The reply to the records below should contain exactly the lines from the line with "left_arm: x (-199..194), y" through the line with "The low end", and nothing besides.
[Opening Information section]
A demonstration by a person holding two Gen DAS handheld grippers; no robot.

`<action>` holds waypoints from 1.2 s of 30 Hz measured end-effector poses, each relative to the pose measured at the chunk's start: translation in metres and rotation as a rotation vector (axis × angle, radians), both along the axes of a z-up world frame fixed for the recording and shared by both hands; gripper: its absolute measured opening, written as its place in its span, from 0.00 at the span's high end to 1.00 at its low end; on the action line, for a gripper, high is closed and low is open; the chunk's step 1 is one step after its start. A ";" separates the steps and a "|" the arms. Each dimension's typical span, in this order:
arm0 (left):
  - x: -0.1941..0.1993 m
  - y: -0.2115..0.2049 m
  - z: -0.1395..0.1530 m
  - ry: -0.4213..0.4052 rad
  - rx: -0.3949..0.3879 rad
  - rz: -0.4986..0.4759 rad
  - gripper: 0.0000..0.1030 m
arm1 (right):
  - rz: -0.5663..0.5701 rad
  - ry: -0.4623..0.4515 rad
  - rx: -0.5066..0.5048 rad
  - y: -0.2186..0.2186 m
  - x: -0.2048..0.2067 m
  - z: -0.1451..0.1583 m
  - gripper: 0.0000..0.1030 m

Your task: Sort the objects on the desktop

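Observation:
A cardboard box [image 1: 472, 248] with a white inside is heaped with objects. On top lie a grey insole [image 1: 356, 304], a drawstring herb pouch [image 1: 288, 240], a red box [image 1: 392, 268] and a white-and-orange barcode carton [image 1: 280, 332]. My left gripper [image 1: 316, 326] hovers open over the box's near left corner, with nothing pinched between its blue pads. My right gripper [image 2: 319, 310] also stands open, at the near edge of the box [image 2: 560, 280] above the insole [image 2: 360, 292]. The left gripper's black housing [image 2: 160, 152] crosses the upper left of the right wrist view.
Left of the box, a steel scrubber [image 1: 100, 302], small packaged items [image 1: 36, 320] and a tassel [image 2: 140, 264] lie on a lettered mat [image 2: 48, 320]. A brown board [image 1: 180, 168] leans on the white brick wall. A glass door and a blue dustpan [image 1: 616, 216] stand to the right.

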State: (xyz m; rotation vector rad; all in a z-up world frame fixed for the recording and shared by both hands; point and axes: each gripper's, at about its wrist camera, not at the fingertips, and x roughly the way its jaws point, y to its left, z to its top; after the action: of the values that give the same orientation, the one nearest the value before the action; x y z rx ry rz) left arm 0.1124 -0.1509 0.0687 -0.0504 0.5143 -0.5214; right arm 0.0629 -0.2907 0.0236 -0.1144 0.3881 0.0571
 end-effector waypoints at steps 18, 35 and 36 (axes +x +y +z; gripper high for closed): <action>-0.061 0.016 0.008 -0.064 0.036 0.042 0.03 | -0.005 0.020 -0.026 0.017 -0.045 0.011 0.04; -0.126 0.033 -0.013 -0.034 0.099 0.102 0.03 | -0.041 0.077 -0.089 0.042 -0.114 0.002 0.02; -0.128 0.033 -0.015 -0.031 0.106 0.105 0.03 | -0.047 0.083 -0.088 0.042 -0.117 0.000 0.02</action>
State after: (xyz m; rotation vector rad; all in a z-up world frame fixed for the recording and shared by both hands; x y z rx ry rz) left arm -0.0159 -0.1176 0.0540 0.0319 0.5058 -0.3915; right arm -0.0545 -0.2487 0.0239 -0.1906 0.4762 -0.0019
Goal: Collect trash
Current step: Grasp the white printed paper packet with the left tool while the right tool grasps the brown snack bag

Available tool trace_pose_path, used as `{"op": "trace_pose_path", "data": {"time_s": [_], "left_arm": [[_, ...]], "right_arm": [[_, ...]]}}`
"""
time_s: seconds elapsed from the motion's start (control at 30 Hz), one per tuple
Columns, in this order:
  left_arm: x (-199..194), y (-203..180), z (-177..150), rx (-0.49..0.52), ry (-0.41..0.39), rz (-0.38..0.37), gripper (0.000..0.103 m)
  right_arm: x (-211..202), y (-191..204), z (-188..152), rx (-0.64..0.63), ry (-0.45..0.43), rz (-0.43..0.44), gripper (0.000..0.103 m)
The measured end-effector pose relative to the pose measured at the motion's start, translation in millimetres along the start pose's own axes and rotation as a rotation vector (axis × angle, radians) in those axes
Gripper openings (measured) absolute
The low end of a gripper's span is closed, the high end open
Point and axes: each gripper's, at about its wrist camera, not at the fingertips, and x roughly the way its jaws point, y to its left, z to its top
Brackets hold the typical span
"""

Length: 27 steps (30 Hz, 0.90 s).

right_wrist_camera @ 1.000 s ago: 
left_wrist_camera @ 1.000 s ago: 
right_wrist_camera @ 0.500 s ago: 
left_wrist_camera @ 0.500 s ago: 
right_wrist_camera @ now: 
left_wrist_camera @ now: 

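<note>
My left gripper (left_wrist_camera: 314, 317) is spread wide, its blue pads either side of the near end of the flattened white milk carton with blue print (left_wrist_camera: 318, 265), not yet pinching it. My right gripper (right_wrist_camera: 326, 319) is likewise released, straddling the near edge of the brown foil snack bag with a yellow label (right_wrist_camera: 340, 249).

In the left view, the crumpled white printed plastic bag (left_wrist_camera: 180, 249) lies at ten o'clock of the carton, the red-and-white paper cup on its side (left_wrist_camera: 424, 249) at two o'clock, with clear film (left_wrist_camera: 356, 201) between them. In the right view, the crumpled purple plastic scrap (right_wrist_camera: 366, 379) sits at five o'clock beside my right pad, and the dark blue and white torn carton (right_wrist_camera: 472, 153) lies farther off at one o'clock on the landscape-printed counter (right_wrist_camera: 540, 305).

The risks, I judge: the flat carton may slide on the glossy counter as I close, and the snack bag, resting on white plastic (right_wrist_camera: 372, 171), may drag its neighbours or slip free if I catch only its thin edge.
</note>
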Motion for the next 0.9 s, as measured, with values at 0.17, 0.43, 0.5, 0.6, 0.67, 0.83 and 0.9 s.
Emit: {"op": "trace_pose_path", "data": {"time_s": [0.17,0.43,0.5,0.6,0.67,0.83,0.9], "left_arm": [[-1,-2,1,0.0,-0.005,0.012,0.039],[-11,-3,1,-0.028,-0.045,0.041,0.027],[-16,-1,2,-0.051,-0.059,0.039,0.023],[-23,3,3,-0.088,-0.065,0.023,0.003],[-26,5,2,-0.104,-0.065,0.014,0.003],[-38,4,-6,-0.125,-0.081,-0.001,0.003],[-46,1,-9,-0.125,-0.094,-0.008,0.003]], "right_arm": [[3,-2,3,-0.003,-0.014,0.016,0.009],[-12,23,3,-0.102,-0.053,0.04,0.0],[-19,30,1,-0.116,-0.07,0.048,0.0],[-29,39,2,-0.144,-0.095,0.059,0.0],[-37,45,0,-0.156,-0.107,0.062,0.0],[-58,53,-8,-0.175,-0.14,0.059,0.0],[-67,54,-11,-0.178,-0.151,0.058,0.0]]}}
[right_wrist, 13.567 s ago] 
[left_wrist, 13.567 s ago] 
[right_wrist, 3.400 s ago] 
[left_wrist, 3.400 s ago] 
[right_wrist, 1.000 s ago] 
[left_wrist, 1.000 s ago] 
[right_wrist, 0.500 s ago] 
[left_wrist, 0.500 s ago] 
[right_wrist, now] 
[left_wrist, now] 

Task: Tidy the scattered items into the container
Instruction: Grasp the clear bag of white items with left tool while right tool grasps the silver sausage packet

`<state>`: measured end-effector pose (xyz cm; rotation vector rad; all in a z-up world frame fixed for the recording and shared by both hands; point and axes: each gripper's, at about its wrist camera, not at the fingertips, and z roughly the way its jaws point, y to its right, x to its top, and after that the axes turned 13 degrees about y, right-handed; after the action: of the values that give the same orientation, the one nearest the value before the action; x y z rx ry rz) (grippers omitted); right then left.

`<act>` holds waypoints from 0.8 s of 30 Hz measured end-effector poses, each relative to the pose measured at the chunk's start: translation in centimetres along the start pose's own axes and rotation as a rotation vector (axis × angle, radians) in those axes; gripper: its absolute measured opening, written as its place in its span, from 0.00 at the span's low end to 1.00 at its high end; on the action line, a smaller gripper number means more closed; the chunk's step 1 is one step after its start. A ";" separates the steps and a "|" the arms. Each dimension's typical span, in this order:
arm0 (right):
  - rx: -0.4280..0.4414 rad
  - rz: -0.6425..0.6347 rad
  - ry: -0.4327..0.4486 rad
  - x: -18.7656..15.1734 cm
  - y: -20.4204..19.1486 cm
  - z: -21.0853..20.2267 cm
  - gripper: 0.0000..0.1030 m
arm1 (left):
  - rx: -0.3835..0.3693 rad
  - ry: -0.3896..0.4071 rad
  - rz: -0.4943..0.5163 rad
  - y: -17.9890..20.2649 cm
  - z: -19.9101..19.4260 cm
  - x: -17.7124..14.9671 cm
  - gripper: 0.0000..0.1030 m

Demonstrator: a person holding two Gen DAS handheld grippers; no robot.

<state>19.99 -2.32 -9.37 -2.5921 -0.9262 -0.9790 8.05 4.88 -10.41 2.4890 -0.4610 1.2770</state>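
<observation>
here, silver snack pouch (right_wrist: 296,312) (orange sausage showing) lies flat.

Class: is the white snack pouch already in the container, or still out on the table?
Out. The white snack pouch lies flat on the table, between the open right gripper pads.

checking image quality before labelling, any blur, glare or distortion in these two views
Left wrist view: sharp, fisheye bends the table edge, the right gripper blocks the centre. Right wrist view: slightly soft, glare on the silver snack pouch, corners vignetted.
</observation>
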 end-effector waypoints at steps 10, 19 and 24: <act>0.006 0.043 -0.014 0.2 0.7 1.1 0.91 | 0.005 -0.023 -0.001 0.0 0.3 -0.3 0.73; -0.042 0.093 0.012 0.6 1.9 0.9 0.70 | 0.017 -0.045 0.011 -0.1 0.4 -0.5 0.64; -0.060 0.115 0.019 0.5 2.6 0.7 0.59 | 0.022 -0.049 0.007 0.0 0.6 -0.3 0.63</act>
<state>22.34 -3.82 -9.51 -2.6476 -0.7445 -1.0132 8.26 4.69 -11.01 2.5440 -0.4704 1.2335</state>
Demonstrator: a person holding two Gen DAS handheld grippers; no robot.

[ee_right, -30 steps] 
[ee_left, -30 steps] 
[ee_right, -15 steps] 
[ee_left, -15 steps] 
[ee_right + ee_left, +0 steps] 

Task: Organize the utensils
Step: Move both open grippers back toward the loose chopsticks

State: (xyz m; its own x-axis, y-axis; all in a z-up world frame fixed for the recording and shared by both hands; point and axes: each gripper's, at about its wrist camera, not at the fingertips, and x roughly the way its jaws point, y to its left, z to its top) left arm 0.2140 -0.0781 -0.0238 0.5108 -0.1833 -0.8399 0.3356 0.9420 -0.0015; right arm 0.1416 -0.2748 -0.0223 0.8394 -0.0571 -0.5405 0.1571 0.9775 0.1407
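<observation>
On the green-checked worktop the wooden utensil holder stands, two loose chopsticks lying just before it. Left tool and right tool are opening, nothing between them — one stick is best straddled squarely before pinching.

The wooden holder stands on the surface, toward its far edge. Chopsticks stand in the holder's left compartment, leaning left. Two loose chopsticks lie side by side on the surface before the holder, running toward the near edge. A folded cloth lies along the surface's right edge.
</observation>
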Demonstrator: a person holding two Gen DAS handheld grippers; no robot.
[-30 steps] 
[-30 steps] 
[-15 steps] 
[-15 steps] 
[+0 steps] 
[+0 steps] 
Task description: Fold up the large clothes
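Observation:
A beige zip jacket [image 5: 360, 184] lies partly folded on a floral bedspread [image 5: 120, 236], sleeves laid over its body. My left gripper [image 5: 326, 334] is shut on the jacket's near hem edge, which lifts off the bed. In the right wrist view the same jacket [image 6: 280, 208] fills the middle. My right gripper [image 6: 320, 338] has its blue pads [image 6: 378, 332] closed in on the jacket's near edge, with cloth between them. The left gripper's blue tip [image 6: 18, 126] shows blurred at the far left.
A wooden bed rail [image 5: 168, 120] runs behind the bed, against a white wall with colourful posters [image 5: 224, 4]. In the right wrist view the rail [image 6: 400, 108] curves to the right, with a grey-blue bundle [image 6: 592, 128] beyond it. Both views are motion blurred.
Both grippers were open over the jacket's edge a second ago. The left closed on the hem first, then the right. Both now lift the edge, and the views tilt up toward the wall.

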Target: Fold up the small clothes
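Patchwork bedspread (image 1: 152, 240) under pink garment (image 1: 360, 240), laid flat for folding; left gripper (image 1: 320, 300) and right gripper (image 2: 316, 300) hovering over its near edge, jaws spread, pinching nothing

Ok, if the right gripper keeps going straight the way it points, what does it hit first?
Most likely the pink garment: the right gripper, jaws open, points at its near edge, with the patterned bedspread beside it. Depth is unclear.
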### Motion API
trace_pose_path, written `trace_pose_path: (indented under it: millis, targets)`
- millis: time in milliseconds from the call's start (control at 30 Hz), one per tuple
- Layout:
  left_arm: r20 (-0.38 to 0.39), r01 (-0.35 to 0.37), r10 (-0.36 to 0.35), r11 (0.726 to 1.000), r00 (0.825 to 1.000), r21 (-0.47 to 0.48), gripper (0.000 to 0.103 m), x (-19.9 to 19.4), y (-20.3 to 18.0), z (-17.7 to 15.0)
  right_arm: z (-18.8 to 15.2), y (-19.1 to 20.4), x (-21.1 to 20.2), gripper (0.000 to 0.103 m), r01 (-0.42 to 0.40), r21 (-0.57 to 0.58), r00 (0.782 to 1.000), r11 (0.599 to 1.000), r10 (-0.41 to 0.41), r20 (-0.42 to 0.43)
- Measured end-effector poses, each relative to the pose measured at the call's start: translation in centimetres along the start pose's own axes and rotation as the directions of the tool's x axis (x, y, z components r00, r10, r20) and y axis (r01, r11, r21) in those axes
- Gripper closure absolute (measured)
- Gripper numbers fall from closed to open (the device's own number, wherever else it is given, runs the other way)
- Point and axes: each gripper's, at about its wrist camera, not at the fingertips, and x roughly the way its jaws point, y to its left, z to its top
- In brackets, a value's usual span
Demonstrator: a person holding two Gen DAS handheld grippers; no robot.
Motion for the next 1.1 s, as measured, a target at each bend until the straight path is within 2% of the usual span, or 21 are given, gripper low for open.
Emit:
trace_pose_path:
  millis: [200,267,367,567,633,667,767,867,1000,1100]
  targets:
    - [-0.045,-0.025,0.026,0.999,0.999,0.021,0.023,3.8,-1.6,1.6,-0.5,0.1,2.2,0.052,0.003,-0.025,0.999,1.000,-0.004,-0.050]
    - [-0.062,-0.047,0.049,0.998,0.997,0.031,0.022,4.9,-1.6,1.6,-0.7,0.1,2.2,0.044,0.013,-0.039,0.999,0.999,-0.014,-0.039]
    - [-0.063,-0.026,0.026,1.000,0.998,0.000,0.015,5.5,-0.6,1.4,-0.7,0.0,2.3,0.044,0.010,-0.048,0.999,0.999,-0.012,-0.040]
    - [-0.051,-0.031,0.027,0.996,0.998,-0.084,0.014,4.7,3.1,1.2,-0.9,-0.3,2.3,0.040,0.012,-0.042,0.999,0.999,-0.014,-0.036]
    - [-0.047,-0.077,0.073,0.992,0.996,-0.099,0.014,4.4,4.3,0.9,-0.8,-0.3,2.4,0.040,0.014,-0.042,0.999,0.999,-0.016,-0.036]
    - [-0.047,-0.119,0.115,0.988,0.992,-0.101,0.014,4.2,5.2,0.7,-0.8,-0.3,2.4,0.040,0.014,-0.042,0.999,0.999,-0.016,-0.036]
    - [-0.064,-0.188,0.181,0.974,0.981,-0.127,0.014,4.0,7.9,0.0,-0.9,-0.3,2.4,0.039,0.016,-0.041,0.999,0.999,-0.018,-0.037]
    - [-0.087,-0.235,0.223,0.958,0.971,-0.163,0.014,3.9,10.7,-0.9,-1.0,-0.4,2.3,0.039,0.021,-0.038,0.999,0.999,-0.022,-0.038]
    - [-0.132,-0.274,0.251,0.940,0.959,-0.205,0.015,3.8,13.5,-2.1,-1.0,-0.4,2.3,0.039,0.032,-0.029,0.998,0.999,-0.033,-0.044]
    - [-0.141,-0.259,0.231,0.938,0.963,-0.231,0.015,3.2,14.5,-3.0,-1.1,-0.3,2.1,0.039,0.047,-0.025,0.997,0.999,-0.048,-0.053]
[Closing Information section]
• _Solution to this problem_:
  left_arm: x (-199..194), y (-203..180), z (-177..150), rx (-0.49..0.52), ry (-0.41..0.39), rz (-0.38..0.37), gripper (0.000..0.103 m)
  right_arm: x (-211..202), y (-191..204), z (-188..152), rx (-0.64..0.63), ry (-0.45..0.43), rz (-0.43..0.44), gripper (0.000..0.103 m)
The measured end-effector pose relative to the pose measured at the motion's start, translation in millimetres along the start pose's own axes and rotation as a rotation vector (axis × angle, radians) in those axes
Gripper openings (measured) absolute
The low end of a gripper's span is closed, the high end open

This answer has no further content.